Activity. Reproduce the listing word for word. Skip any image.

Dataset section.
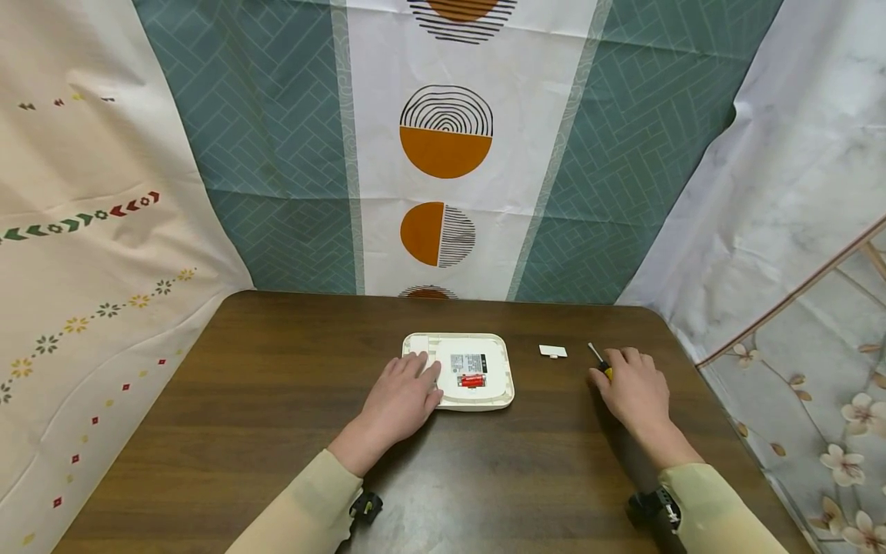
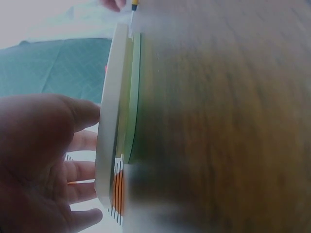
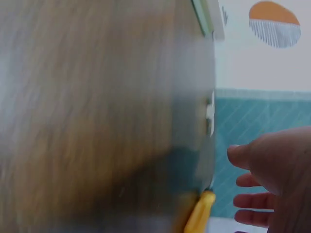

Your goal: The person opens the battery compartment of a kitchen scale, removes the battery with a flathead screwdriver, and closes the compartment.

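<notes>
A white, rounded-square device (image 1: 500, 385) lies with its label side up on the table. In its compartment sits red battery material (image 1: 472, 381); whether it is one cell or two I cannot tell. My left hand (image 1: 401, 392) rests on the device's left side, fingers extended over its edge. A small white cover (image 1: 553, 351) with a tab lies apart, to the right of the device. Further right, my right hand (image 1: 637, 388) hovers over a screwdriver (image 3: 200, 213) with a yellow and black handle. In the right wrist view, its fingers are loose and apart from the handle.
The brown wooden table (image 1: 277, 400) runs back to a hanging cloth (image 1: 284, 138) with teal panels and orange circles. Pale patterned cloths hang on the left and right sides. A dark strap device (image 1: 654, 508) sits on my right wrist, another on the left.
</notes>
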`<state>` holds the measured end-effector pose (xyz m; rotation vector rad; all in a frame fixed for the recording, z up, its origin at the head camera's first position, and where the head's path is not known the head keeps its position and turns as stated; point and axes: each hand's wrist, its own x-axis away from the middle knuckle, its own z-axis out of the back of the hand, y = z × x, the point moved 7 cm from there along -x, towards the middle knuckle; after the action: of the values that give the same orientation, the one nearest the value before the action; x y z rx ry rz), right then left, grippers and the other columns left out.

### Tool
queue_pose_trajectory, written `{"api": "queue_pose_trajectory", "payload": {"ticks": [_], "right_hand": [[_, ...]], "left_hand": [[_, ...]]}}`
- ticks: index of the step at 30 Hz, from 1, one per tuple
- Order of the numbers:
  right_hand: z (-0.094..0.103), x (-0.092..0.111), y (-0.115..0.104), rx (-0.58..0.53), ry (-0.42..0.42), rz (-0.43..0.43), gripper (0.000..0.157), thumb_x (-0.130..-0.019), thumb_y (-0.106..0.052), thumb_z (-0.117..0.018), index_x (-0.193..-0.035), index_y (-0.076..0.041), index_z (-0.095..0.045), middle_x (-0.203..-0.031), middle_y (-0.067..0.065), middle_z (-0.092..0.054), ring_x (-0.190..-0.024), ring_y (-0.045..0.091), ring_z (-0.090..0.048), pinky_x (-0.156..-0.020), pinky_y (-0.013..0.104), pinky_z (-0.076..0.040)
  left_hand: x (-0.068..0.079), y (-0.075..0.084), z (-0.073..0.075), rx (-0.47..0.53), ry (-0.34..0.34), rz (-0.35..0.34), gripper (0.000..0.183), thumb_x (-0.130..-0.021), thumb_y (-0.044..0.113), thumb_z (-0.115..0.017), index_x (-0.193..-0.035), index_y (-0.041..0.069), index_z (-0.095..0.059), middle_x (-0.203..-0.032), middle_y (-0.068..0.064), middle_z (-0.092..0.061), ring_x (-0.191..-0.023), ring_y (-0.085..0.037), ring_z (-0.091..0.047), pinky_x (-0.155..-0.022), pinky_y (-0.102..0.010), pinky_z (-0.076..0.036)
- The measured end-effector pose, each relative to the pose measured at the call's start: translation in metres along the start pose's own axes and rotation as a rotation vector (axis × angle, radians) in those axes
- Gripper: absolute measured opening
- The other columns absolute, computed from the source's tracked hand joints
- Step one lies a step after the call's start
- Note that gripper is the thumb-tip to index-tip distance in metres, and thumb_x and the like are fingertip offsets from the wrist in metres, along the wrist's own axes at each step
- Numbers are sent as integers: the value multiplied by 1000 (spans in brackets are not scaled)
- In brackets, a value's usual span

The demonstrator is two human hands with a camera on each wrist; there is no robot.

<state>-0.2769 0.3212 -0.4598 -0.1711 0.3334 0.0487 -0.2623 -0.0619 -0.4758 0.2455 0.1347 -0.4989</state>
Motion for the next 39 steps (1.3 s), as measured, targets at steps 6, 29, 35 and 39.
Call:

Answer for the task.
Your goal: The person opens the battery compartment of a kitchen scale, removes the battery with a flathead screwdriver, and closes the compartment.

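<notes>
A white, rounded-square device (image 1: 500, 385) lies with its label side up on the table. In its compartment sits red battery material (image 1: 472, 381); whether it is one cell or two I cannot tell. My left hand (image 1: 401, 392) rests on the device's left side, fingers extended over its edge. A small white cover (image 1: 553, 351) with a tab lies apart, to the right of the device. Further right, my right hand (image 1: 637, 388) hovers over a screwdriver (image 3: 200, 213) with a yellow and black handle. In the right wrist view, its fingers are loose and apart from the handle.
The brown wooden table (image 1: 277, 400) runs back to a hanging cloth (image 1: 284, 138) with teal panels and orange circles. Pale patterned cloths hang on the left and right sides. A dark strap device (image 1: 654, 508) sits on my right wrist, another on the left.
</notes>
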`<state>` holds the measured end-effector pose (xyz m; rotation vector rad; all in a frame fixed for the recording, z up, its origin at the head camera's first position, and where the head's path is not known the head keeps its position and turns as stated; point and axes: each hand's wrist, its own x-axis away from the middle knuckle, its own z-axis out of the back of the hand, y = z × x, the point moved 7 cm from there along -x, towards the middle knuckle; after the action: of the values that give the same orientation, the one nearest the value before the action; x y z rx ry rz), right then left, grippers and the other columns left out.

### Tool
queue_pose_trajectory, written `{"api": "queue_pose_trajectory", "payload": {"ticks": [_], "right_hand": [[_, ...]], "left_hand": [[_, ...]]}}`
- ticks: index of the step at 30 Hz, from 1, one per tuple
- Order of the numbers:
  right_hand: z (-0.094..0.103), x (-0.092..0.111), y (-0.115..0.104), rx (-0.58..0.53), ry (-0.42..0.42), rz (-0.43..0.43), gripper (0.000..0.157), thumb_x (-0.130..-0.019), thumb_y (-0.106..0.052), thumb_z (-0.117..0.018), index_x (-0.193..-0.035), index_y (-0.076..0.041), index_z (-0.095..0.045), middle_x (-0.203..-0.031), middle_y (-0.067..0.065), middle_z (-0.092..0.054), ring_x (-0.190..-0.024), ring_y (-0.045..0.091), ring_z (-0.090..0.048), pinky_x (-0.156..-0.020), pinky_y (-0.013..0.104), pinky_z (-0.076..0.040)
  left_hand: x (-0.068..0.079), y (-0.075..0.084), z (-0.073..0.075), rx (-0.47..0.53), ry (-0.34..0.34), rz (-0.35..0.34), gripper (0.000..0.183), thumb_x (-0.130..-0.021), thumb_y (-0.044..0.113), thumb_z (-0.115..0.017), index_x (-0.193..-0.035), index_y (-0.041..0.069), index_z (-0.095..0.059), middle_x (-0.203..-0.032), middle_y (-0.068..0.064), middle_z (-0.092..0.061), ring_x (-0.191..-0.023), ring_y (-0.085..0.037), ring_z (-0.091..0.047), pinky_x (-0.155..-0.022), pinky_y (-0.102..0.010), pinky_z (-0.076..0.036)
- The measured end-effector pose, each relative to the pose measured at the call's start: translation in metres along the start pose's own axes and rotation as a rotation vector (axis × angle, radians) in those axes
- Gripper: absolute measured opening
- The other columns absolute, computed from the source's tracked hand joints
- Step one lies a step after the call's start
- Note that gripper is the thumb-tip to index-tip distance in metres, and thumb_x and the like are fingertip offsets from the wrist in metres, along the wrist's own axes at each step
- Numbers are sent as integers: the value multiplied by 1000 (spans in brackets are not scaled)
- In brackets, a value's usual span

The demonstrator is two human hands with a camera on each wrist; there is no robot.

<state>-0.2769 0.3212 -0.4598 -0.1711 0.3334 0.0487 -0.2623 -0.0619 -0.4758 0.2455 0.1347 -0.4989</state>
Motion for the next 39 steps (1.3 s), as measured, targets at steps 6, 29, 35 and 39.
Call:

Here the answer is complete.